• WORK TASK: The lines you need are those holding the word "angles"; pull them from the material.
################
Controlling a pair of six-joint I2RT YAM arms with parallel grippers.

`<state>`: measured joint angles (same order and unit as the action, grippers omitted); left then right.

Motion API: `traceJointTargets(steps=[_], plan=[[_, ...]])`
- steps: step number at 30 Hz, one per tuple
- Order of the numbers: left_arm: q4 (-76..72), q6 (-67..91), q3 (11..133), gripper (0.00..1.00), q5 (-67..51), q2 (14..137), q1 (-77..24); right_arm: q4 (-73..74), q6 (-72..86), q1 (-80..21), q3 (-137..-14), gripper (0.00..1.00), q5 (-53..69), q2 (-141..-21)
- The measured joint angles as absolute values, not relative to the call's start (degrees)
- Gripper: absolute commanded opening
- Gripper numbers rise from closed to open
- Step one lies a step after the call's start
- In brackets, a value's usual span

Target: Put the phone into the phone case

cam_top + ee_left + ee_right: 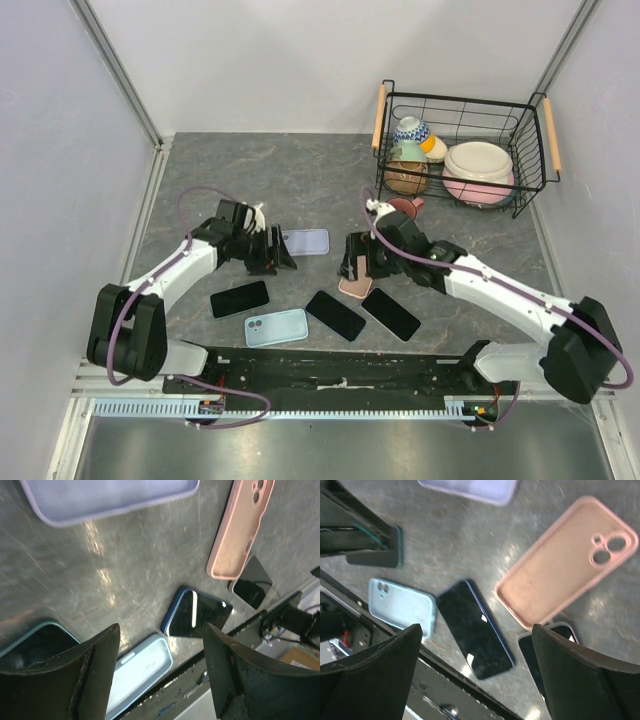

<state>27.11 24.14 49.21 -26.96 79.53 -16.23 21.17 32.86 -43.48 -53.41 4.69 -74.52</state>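
Note:
Three dark phones lie near the front: one at the left (240, 298), a blue-edged one in the middle (335, 315) and one at the right (390, 313). There are three empty cases: light blue (276, 327), lavender (305, 241) and pink (355, 287). My left gripper (272, 252) is open and empty beside the lavender case (110, 497). Its view shows the blue-edged phone (195, 612) and the light blue case (140, 672). My right gripper (358, 262) is open and empty over the pink case (565, 560), with the blue-edged phone (475, 627) between its fingers.
A black wire basket (530, 150) with bowls and cups stands at the back right. A black rail (340, 370) runs along the table's front edge. White walls close the left, back and right sides.

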Motion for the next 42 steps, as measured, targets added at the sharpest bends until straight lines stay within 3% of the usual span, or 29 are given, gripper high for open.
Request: traceJointTargets(steps=[10,22,42], plan=[[15.84,29.17,37.10,0.73,-37.50,78.96,-17.85,27.11,39.24,-42.96,-39.99,0.98,8.25,-68.93],[11.90,30.68,37.47,0.73,-37.67,86.26,-25.06,27.31,42.85,-42.89,-38.61,0.95,15.86,-68.23],[12.51,30.87,45.28,0.69,-36.69,95.66,-27.33,20.45,43.29,-42.89,-35.42,0.95,27.66,-79.72]])
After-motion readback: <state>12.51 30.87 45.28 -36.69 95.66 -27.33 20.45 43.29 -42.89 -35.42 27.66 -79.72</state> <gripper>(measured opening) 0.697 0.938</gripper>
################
• SOLVED EXERCISE:
`<state>`: measured joint angles (same order and unit as the action, grippers omitted); left then right.
- The measured joint angles as absolute values, not relative to the call's start (degrees)

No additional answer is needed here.